Ironman Novak? Naw. It’s a
Monday, July 30th, 2001Ironman Novak? Naw.
It’s a rainy Sunday afternoon. My body aches from being ill — symptoms
that I blamed on West Nile for its trendiness, but then realized were probably
just flu symptoms — and from helping Krista move into her new abode with the
even higher wrought iron stairs of death. I just want to lie in bed and sleep
it all away. I turn on the tv, hoping to find something to lull me to sleep…NASCAR
racing always has a pleasant drone…but I make the mistake of lingering on NBC
a little too long. They’re re-broadcasting the 2000 Ironman world championship from Hawaii…I
recognize the stories, each one more inspirational than the last, intentionally
schmaltzy, intentionally pulling at what’s left of your heartstrings — there’s
a phrase worthy of later contemplation: heartstrings — puppeteering your
emotions as you lie there, left vulnerable by mental, emotional, and physical
fatigue.
And the story of one man…Bill Bell, I think was his name…comes on. He’s 77, and this is not his first
Ironman. They show the footage from his race in ‘95, how his back kept
spasming, making him collapse meters from the finish line, how people kept
helping him to his feet, how he would lurch forward and collapse again, how he
finally collapsed with one arm outstretched, just enough to touch the finish
line. This year, there are no collapses, but he misses the midnight deadline for race completion. Yet he
perseveres. He walks across the finish line at 1:20am. And people are there to greet him, to congratulate him.
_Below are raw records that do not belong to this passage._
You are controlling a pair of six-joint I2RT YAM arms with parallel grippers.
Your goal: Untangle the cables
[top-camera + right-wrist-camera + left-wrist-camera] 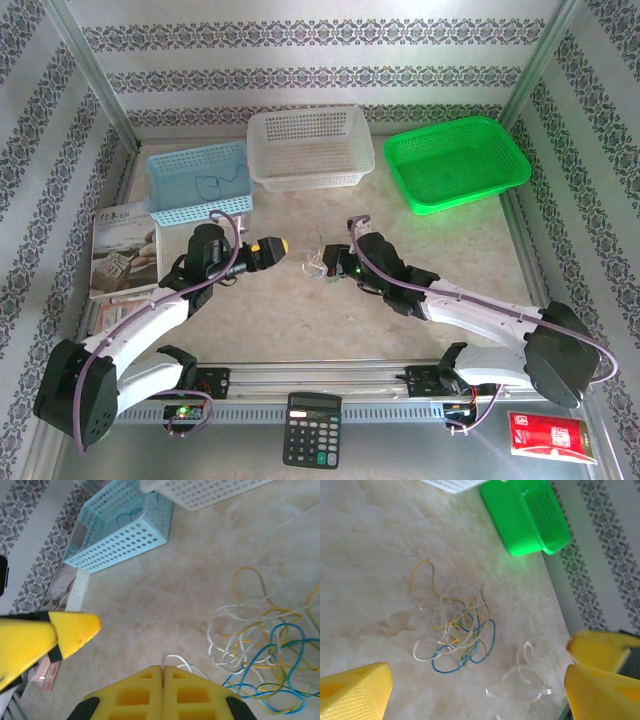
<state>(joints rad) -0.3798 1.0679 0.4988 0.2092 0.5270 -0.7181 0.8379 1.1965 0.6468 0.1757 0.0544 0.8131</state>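
Observation:
The cables (318,262) lie as a loose tangle of blue, tan-yellow and whitish loops (457,635) in the middle of the table, between the two grippers. One whitish loop (520,680) lies apart from the tangle, toward my right gripper. My right gripper (162,672) is shut on this whitish cable (176,659), which sticks out from between its yellow pads, and the tangle (265,655) lies to its right. My left gripper (475,700) stands open just left of the tangle (277,245), low over the table, with nothing between its fingers. The right gripper (333,266) sits at the tangle's right side.
A light blue basket (198,183) at the back left holds a thin blue cable (127,516). A white basket (310,150) and a green basket (455,160) stand along the back. A booklet (122,250) lies at the left. A calculator (313,428) and a red packet (550,437) lie at the near edge.

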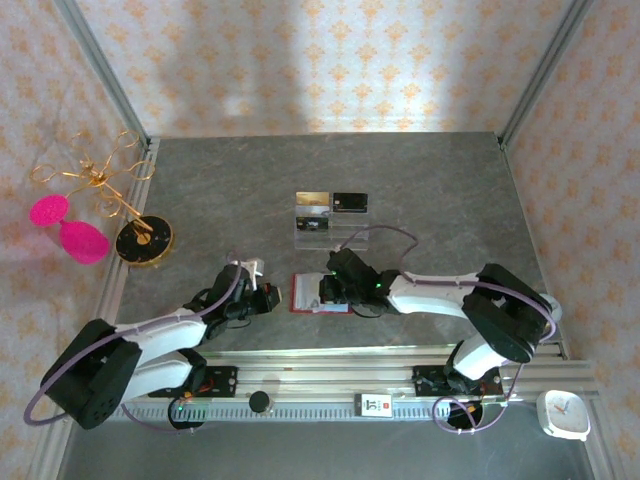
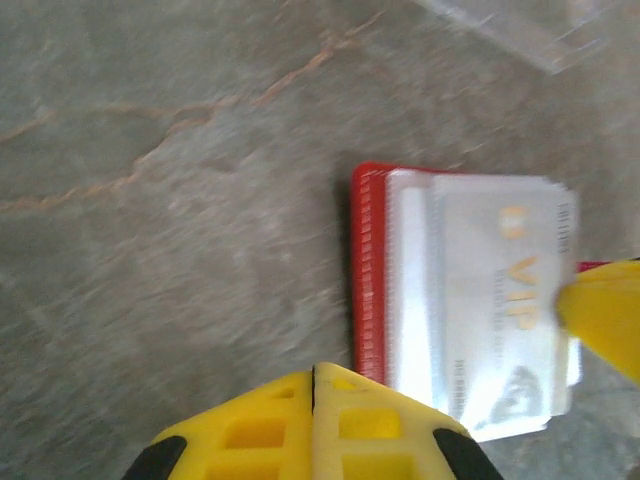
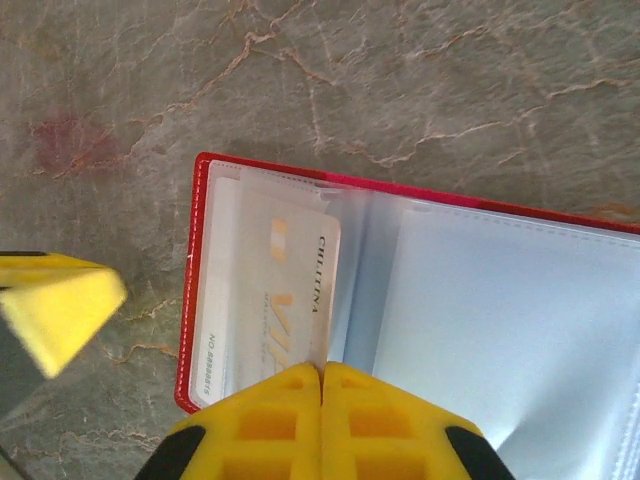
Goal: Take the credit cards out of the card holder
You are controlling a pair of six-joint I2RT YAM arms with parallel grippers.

And that’s just one of the stories.
It’s enough to get me out of bed and out into the rain. At first, I
think about using the walk/run combination that CV had mentioned when we were
talking about her marathon training, but it’s raining. I’m not about to walk in
the rain — I want to keep my temperature up because even though it’s July, it’s
cold, and I’m sick.
So I run. And I don’t stop. I own Rock
Creek Parkway: the rain has frightened the less
dedicated; the path is empty, save for me. There is only the sound of my feet
hitting the ground, my breathing, the rain on my cap, and the cars whispering
through the puddles on the road. I make it to the boat center in record time.
And continue, past the Kennedy Center
to the Lincoln Memorial to the Capitol, then turn around for the long road
home.
Ninety minutes of running nonstop in the rain. My longest training run
to date, and it’s nothing compared to the Ironman…but the feeling is the same,
I think. Knowing that you’ve surprised yourself, that you’ve exceeded your own
expectations. It’s a small conquest, but you feel a little unstoppable.
You wonder what else you can do while you’re on this high.